Parte de las cenizas de Miguel Ángel Russo ya se esparcieron en la Bombonera
Comenzó a cumplirse la voluntad en vida del fallecido entrenador de Boca.

PASARON OCHO DÍAS desde el fallecimiento de Miguel Ángel Russo y la profunda herida por su partida todavía está muy fresca y causa mucho dolor. Por lo pronto, comenzaron a hacerse realidad los deseos que el entrenador de Boca había expresado en vida.

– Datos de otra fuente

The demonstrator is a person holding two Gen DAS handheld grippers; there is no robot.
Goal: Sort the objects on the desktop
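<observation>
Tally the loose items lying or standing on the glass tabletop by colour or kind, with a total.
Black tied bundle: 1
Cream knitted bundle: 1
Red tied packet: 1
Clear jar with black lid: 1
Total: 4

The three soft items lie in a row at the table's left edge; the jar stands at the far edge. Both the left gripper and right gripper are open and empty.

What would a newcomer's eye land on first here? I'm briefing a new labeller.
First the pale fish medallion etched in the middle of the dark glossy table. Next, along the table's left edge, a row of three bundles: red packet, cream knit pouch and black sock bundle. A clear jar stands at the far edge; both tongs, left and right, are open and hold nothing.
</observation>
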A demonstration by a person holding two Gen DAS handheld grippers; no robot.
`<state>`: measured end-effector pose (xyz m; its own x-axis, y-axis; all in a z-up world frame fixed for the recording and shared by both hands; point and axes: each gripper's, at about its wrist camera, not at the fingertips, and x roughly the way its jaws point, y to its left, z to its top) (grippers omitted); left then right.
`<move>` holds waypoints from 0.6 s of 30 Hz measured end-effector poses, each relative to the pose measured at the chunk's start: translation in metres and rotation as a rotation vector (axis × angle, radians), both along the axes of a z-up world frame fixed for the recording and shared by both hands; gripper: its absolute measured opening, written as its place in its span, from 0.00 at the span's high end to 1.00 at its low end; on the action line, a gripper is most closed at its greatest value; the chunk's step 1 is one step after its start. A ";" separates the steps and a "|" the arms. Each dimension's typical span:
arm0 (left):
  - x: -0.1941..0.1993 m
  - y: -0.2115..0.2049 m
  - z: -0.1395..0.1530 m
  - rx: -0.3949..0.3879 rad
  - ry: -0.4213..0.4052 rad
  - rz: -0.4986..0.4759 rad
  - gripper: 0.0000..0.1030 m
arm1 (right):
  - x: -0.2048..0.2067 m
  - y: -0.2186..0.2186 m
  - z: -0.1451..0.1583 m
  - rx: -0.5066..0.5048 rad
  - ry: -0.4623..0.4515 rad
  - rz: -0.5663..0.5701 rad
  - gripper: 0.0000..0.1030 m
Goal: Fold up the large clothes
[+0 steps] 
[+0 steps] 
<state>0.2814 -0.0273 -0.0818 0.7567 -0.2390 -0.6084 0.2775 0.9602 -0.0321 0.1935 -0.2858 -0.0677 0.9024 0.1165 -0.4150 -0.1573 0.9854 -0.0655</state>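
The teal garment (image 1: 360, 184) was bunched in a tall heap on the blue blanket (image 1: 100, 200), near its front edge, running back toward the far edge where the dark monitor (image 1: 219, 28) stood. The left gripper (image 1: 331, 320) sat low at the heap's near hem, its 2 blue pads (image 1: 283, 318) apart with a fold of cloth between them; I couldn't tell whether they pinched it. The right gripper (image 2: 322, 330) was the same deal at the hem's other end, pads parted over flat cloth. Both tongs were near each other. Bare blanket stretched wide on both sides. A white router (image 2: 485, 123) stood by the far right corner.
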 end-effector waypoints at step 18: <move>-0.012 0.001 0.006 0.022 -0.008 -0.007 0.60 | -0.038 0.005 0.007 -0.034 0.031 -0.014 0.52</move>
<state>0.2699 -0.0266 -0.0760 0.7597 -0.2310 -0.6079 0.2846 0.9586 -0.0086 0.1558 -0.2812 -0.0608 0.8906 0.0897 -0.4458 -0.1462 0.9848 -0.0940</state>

Era su voluntad que sus cenizas se esparcieran en cuatro templos futboleros muy significativos en su carrera como jugador y director técnico: la cancha de Estudiantes, la única camiseta que vistió; la de Lanús, donde comenzó su aventura del otro lado de la línea de cal; la de Rosario Central, equipo que lo adoptó como ídolo, y la Bombonera, donde concluyó su prolífico derrotero como conductor de un equipo con el que, entre otras cosas, ganó la última Copa Libertadores que luce en sus vitrinas, en 2007.
Según detalló el periodista Augusto César en ESPN, el miércoles, en una ceremonia íntima de la que participaron familiares de Russo, el plantel ya con la presencia del capitán Leandro Paredes -que no había estado en el velorio por la gira de la Selección Argentina-, el cuerpo técnico encabezado por Claudio Úbeda y representantes de la dirigencia, se cumplió con la parte referida al estadio Xeneize.

En los próximos días se completará el deseo de Miguel, que será el eje de un homenaje el próximo sábado, cuando Boca se presente ante Belgrano como local. No trascendieron detalles de ese tributo que se anticipa que será conmovedor.